A head shop is a retail outlet specializing in paraphernalia used for consumption of cannabis and tobacco and items related to cannabis culture and related countercultures. Products may include magazines (e.g., about cannabis culture, cannabis cultivation, tattooing and music), clothing, and home décor (e.g., posters and wall hangings illustrating drug culture themes such as cannabis, jam bands like The Grateful Dead, psychedelic art, etc.) Some head shops also sell oddities, such as antique walking sticks and sex toys. Since the 1980s, some head shops have sold clothing related to the heavy metal or punk subculture, such as band T-shirts and cloth patches with band logos, studded wristbands, bullet belts and leather boots. Head shops emerged from the hippie counterculture in the late 1960s, and many of them had close ties to the anti-Vietnam War movement as well as groups in the marijuana legalization movement like LeMar, Amorphia, and the National Organization for the Reform of Marijuana Laws.

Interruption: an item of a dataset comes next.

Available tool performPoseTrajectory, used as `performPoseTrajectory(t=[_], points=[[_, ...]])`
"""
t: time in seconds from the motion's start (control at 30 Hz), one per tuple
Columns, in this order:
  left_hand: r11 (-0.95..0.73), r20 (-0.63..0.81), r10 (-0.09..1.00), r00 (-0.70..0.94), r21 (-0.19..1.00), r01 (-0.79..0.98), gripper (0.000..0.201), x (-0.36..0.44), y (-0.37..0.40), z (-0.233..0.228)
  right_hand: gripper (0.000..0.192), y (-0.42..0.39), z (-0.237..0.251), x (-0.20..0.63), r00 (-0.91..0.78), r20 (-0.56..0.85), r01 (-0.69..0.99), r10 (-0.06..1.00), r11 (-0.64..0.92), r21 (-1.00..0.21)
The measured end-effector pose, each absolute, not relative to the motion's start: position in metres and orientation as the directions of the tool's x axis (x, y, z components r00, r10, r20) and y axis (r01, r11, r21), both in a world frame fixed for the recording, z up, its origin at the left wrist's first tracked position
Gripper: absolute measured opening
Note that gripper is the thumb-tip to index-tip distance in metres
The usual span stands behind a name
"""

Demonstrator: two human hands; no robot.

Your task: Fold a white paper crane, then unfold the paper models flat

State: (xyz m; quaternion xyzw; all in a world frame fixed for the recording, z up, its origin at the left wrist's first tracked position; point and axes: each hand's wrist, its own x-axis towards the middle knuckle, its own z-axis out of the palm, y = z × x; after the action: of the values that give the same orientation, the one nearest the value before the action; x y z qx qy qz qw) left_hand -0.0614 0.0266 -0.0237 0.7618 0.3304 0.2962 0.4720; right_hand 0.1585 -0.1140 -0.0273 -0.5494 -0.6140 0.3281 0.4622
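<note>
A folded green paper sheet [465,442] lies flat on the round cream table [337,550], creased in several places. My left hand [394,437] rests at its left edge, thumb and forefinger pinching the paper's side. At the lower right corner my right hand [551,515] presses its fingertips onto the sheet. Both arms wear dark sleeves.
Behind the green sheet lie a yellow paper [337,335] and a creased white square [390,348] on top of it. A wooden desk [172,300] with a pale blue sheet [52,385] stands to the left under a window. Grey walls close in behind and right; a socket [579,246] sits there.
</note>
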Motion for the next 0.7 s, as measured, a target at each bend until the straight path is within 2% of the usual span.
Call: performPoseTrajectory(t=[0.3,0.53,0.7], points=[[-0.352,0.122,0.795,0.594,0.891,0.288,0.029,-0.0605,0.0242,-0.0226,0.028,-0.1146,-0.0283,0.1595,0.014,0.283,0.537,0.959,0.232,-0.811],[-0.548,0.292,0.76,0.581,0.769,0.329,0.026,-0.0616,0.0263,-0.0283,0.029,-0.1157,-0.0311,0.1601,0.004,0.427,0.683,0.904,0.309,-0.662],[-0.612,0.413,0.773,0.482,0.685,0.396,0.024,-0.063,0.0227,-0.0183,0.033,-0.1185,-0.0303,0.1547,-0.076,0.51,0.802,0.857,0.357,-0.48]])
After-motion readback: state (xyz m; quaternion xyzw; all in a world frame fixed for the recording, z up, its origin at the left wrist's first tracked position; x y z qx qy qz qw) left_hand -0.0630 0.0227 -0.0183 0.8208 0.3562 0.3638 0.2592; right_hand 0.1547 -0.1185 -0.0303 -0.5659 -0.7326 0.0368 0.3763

Products offered typically include hashish pipes, "one hitter" pipes; pipe screens; bongs (also referred to as water pipes); roach clips (used for smoking the end of a marijuana "joint"); vaporizers used for inhaling THC vapour from cannabis; rolling papers; rolling machines; small weighing scales; small ziplock baggies; cannabis grinders; blacklight-responsive posters and blacklights; incense; cigarette lighters; "stashes", which include a range of standard consumer products such as clocks, books, tins of cleaning powder and toilet brushes which have hidden compartments for cannabis and non-camouflaged "stash boxes" which are tins or wooden containers for storing marijuana; and legal highs such as whipped-cream chargers (which contain nitrous oxide) and Salvia divinorum (both of which are illegal in some countries and some US states for recreational purposes). Some head shops also sell items used for home cultivation of marijuana plants, such as hydroponic equipment and lights and guidebooks on cultivation. Since the 2000s, some head shops also sell e-cigarettes and the flavoured liquids used with these devices.